Cyber Incident Victim: Canon

On or around August 6, 2020, Canon experienced a ransomware attack that disrupted multiple critical services across its operations. The company confirmed the incident through an internal memo distributed to employees, acknowledging the compromise of its email systems, Microsoft Teams collaboration platform, the Canon USA website, and various internal applications. The attack caused operational interruptions affecting communication channels and digital services essential for daily business functions. Concurrently, Canon’s image.canon cloud photo and video storage service suffered a suspicious outage, which BleepingComputer had been monitoring prior to the official confirmation. This outage specifically impacted users of the platform’s free 10GB storage tier, resulting in confirmed data loss for some subscribers. The ransomware incident coincided with these service disruptions, though the exact relationship between the cloud storage outage and the broader attack was not explicitly detailed in available internal communications.

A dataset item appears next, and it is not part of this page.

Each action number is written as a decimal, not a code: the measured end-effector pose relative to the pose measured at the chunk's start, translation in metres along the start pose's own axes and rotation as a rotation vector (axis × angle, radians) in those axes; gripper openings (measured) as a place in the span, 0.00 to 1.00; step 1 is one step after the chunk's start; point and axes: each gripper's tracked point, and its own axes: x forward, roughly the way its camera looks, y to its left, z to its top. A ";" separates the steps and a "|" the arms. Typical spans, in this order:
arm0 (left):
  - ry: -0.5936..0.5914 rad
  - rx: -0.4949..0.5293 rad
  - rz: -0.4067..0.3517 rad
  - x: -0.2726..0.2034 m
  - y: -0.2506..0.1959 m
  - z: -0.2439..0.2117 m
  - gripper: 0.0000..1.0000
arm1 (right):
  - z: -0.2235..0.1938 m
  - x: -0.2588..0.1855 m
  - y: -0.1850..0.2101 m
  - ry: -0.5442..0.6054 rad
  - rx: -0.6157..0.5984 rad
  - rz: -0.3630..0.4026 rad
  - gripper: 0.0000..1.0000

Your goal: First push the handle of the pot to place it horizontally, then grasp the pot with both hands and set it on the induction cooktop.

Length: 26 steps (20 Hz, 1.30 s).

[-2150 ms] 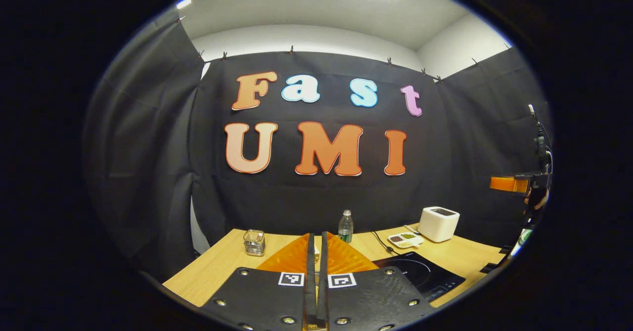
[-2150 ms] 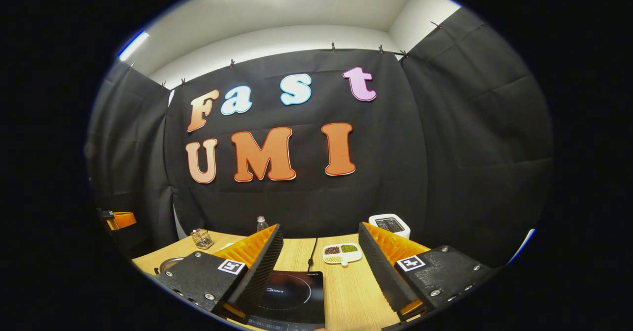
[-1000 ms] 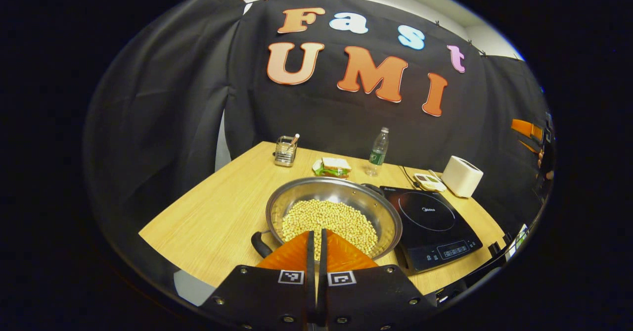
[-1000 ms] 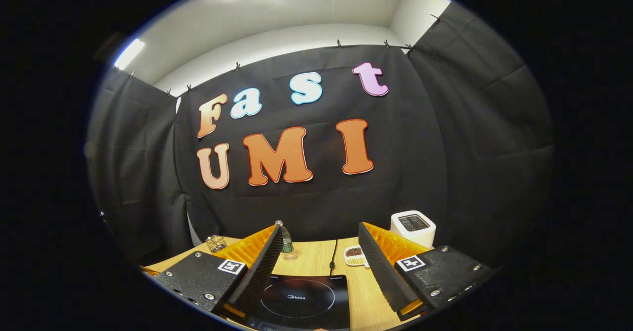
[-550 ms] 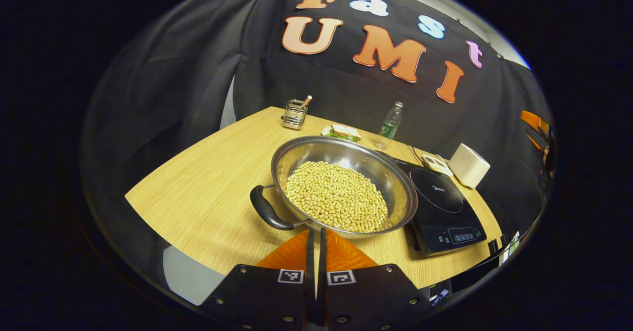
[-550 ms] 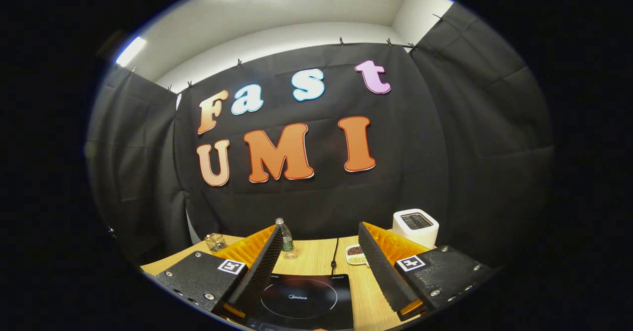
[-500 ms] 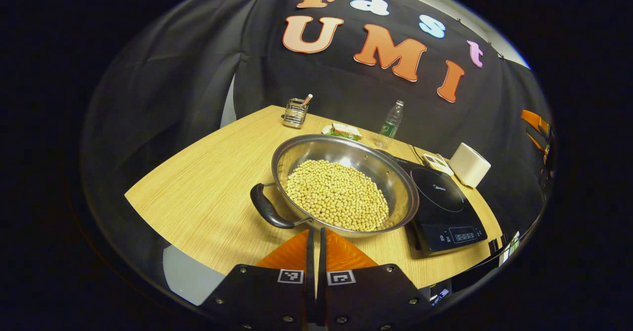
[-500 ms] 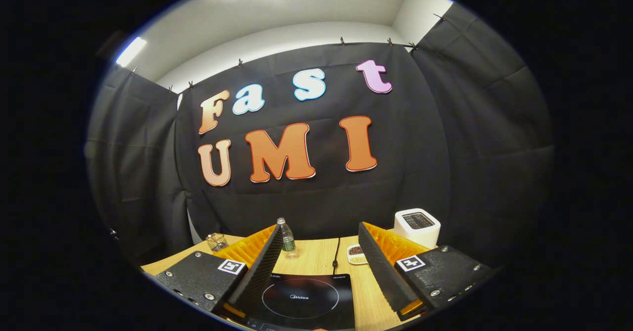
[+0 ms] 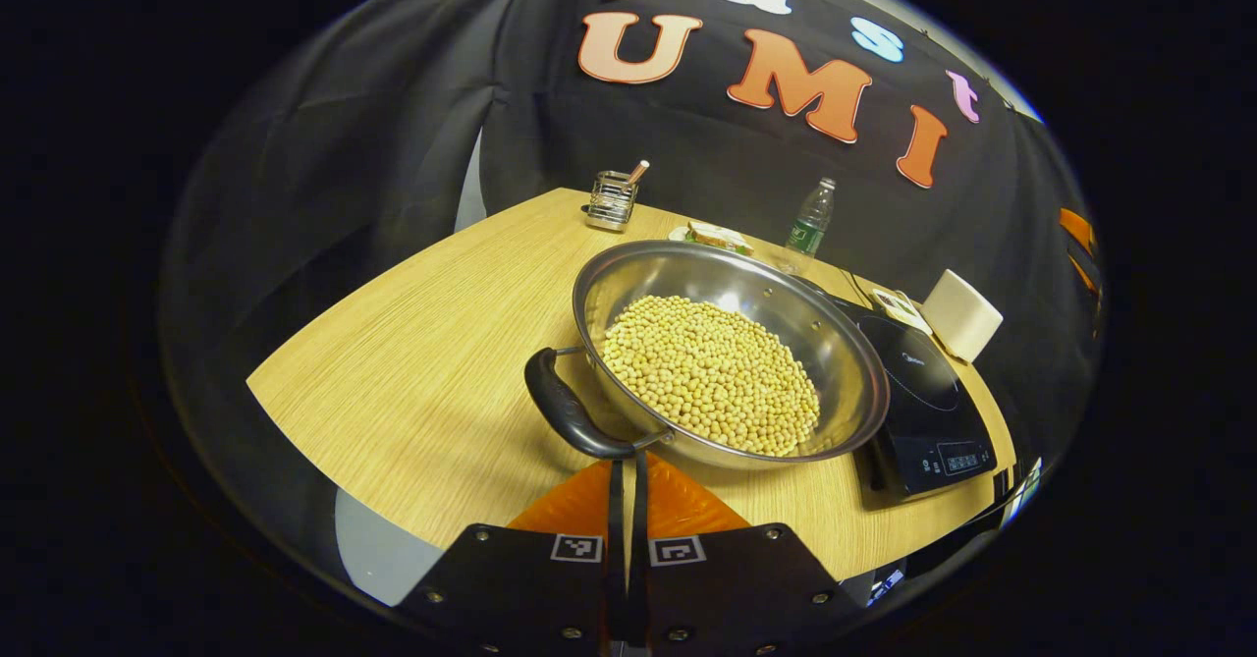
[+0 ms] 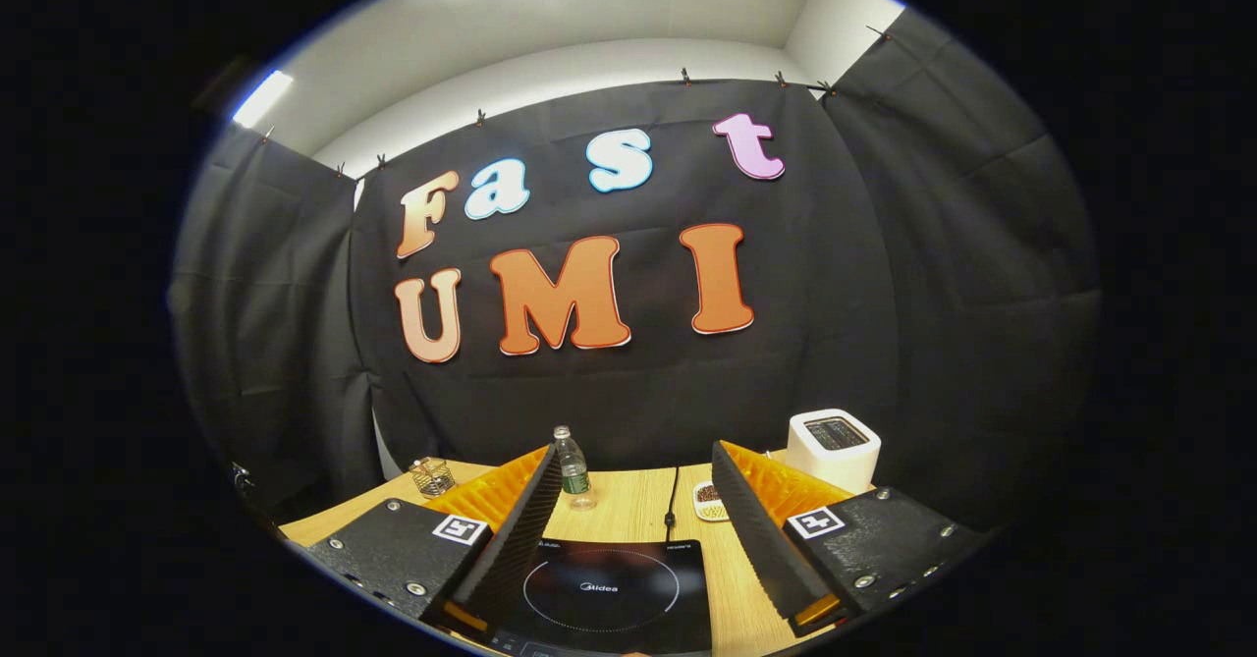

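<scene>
Left gripper (image 9: 627, 470) and right gripper (image 10: 636, 485): black screwed plates, square coded markers, ribbed fingers (image 10: 751, 520)

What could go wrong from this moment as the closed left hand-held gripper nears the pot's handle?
1. The pot is heaped with beans; a sharp shove on the handle could spill some.
2. The left hand-held gripper is shut with thin tips close to the rounded handle, so it might slip off.
3. The pot's far rim sits close to the induction cooktop; a push may knock against it.
</scene>
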 end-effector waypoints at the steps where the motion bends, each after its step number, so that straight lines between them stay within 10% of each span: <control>1: -0.002 0.001 -0.003 0.000 0.000 0.001 0.02 | -0.002 0.001 0.001 0.003 -0.003 0.000 0.95; 26: 0.011 0.044 0.050 0.044 0.067 0.047 0.02 | -0.019 0.005 0.030 0.046 -0.024 -0.008 0.95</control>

Canon initiated response measures to address the attack, focusing on restoring affected systems and mitigating further damage. The company did not publicly disclose the ransomware variant involved, the initial attack vector, or whether data exfiltration occurred beyond the operational disruptions. Recovery efforts prioritized reinstating core services such as email and internal applications to minimize business interruption. The image.canon service outage remained a visible consequence, with the loss of user data underscoring the attack’s tangible impact on customers. No ransom demands or threat actor identities were revealed in the internal memo or subsequent public reports available at the time. The incident highlighted vulnerabilities in Canon’s infrastructure, though the company provided no further technical specifics regarding the duration of downtime, full scope of compromised systems, or long-term remediation steps beyond immediate containment actions.